東京・京王線の幡ヶ谷駅から徒歩3分の好立地に、そのマンションはある。古びてはいるが南欧風の造りはオシャレと言えなくもない。
名前は「秀和幡ヶ谷レジデンス」。
1974年に建てられた戸数300の分譲マンションだ。
ただ、異様なのは周りに有刺鉄線が張り巡らされ、複数の監視カメラが来訪者を睨んでいることだ。
「あそこは他のマンションと違ってさまざまな制約があるんです。だから、事情を説明すると契約が白紙になることが少なくありません」
とは、同じ渋谷区内の不動産業者。
例をあげると、外国人や同性愛のカップルは入居不可。
音楽関係者もNGだ。
土日祝と平日午後5時以降はヘルパーであっても業者の立ち入り禁止。
土日の引っ越しも難しい。
ウーバーイーツなどの受け取りは1階ロビーでのみ。
洗濯物をベランダに干すなどもってのほか。
また、玄関のチャイムをインターフォンに交換するときは管理組合指定の1種類だけ。
風呂も決められたバランス釜以外は不可でユニットバスに交換しようものなら撤去を要求される。

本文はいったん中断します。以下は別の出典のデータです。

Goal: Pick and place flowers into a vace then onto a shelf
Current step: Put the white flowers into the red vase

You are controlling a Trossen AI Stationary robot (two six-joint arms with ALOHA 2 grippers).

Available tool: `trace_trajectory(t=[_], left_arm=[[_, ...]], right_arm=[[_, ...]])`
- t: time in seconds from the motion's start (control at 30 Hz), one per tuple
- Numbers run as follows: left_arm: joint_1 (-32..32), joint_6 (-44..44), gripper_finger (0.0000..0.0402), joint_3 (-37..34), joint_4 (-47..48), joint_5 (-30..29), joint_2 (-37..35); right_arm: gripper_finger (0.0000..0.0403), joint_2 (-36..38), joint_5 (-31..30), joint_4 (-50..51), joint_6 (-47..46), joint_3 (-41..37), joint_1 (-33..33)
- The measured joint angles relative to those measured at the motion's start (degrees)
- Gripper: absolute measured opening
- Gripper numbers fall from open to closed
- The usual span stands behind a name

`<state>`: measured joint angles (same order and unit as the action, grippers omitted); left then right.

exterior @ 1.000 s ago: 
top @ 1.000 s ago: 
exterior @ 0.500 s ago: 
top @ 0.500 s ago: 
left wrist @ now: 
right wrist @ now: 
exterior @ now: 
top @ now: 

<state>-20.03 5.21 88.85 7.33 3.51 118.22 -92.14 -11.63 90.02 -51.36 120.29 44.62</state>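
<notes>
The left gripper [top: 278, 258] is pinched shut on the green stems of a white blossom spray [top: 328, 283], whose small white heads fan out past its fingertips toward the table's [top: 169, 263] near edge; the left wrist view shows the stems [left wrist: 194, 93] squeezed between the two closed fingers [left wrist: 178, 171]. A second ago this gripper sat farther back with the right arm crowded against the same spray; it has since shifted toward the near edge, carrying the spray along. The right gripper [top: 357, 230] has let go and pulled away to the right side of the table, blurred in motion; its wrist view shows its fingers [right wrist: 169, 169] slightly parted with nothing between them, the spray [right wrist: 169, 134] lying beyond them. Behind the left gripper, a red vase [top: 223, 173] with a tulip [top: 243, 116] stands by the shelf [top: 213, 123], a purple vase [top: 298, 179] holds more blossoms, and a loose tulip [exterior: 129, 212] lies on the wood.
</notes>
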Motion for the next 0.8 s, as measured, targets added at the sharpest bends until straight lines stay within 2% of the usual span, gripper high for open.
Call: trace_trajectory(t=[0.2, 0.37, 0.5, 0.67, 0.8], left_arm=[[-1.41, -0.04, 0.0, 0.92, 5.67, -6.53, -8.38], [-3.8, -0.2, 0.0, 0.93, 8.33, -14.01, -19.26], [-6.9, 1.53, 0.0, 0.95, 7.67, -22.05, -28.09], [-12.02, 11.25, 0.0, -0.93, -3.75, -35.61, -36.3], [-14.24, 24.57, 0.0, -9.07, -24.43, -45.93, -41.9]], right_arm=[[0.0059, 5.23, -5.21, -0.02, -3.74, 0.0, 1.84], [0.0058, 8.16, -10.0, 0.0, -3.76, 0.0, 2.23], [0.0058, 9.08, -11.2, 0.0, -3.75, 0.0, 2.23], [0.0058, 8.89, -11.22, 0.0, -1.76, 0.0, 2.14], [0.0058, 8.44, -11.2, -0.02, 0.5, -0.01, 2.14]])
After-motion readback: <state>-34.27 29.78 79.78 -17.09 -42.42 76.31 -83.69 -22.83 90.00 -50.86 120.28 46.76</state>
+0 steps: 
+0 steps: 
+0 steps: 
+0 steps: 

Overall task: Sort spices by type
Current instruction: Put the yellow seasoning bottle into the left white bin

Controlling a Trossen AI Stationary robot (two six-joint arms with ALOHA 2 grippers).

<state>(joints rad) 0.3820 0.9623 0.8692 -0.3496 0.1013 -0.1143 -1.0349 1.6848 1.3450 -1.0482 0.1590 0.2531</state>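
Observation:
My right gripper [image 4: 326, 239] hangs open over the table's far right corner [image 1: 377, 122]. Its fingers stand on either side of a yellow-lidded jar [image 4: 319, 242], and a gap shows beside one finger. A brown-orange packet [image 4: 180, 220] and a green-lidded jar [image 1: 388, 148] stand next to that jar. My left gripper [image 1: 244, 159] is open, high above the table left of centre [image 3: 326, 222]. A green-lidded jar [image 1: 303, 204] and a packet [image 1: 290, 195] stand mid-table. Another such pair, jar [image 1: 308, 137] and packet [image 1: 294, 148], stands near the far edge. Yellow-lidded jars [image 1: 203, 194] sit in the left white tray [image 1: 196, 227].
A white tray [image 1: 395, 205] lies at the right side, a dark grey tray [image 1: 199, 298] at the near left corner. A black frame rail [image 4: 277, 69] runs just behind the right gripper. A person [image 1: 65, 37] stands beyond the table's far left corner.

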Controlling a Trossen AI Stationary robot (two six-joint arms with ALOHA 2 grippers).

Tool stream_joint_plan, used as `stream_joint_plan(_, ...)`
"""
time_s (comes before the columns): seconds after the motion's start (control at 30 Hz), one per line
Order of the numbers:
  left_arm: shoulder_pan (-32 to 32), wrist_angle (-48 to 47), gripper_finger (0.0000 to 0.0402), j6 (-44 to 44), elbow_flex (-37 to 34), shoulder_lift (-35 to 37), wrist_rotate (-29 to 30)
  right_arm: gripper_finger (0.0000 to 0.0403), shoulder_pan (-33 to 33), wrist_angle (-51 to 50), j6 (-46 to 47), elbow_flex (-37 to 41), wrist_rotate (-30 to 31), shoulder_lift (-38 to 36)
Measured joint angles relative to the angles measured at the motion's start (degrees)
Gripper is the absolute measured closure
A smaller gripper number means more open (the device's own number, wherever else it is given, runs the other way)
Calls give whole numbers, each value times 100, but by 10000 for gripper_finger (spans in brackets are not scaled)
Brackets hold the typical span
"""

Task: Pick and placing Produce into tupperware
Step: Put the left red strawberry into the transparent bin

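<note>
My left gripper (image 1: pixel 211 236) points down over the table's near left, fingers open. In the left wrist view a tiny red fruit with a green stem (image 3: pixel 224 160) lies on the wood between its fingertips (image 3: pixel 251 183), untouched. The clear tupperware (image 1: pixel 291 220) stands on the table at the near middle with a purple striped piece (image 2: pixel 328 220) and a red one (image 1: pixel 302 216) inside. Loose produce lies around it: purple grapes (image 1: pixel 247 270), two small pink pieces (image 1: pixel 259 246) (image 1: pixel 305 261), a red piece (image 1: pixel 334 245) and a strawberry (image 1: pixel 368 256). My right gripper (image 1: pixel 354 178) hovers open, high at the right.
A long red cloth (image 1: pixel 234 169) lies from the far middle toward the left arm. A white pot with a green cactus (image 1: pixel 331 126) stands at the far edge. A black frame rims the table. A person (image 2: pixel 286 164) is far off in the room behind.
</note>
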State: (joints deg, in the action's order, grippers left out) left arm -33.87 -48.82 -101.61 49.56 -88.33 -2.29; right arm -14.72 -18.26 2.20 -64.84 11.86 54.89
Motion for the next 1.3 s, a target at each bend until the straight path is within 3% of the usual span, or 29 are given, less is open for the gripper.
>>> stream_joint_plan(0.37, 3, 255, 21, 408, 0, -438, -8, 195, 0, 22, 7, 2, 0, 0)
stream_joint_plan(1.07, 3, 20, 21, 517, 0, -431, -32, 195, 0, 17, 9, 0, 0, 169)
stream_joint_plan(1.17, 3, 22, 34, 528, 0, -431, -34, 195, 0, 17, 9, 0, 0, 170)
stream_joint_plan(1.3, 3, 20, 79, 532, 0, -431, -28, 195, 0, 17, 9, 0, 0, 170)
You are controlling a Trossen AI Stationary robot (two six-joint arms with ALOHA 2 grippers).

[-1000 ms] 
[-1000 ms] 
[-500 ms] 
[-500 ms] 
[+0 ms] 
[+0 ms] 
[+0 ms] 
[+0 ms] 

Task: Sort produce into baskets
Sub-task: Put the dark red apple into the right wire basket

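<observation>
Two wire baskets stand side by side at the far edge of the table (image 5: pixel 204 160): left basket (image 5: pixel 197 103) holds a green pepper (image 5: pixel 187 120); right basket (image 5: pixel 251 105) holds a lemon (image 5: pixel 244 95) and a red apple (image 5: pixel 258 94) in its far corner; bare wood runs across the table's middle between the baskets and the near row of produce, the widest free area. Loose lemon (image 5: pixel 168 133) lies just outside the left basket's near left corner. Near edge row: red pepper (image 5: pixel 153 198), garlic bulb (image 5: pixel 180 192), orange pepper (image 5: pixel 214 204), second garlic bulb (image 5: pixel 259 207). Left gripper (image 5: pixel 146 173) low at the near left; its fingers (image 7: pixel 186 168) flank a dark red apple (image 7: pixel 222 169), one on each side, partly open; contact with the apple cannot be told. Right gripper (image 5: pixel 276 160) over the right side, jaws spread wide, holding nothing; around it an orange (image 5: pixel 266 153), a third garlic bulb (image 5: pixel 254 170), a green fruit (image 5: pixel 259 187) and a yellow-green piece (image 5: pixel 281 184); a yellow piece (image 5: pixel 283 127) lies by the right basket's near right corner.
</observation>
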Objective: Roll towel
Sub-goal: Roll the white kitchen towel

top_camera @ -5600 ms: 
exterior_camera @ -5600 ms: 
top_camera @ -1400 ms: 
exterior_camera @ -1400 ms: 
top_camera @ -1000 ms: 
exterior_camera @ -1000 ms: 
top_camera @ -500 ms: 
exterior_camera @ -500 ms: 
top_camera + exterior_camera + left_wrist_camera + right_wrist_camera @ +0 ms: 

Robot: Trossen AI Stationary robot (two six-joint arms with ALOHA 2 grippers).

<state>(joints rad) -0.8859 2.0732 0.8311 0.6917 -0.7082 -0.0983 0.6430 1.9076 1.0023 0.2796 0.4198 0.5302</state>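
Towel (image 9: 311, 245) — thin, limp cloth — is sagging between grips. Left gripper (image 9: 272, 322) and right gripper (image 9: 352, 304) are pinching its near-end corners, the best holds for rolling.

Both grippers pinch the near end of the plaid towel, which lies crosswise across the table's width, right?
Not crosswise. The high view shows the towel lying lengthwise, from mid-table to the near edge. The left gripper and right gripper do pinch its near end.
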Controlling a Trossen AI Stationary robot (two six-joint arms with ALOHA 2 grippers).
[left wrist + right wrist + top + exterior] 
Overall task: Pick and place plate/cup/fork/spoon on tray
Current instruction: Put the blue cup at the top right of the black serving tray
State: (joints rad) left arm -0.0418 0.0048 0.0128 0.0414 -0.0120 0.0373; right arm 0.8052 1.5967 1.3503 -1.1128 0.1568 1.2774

聞いているだけで窮屈になってくるが、これらの謎ルールはほんの一部。ネットには、〈渋谷の北朝鮮〉などと書かれる始末である。
こんな変なマンションになった原因と指摘されているのが、管理組合の存在だ。
「組合の理事(6人)が20年以上実権を握り、自分たちに都合の良いルールを住民に押し付けてきた。それを破ったら管理人がすっ飛んできて責め立てるわけです」(住民の一人)
それもあってか、値段もパッとしない。不動産サイトを見ると約40平方メートルで1700万円。
「古さを考慮しても、この立地なら普通2千万〜2300万円はするはずですが……」(不動産コンサルタントの森島義博氏)
だが、異変が起きたのは11月6日のこと。
組合の総会が開かれ、前理事会に反発する住民らで構成された「秀和幡ヶ谷レジデンスを救う有志の会」に推された新理事が役員の過半を占めたのだ。